**Assignment:**
Please repeat the lines below exactly. Begin with the line containing "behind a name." and go on through the line containing "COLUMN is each".

------ Data shown

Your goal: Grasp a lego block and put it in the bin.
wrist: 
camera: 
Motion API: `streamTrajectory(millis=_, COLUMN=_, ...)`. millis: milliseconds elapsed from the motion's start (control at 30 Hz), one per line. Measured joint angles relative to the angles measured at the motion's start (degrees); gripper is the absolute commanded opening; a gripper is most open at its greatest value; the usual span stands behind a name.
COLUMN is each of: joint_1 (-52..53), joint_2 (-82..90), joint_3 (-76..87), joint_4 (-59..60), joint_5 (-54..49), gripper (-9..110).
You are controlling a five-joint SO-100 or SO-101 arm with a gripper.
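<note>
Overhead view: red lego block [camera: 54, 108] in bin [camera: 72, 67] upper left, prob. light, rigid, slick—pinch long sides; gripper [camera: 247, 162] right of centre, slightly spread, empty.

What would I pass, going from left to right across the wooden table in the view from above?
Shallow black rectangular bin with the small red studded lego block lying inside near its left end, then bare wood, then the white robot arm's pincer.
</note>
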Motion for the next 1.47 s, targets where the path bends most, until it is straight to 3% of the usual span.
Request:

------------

**Exercise response:**
Motion API: `streamTrajectory(millis=_, COLUMN=_, ...)`. millis: milliseconds elapsed from the motion's start (control at 30 Hz), one per line. Measured joint angles relative to the angles measured at the motion's start (degrees); gripper is the absolute commanded opening; a gripper is most open at its greatest value; the usual span stands behind a name.
COLUMN is each of: joint_1 (-52..53), joint_2 (-82..90), joint_3 (-76..87), joint_4 (-59..60), joint_5 (-54..49), gripper (-9..110).

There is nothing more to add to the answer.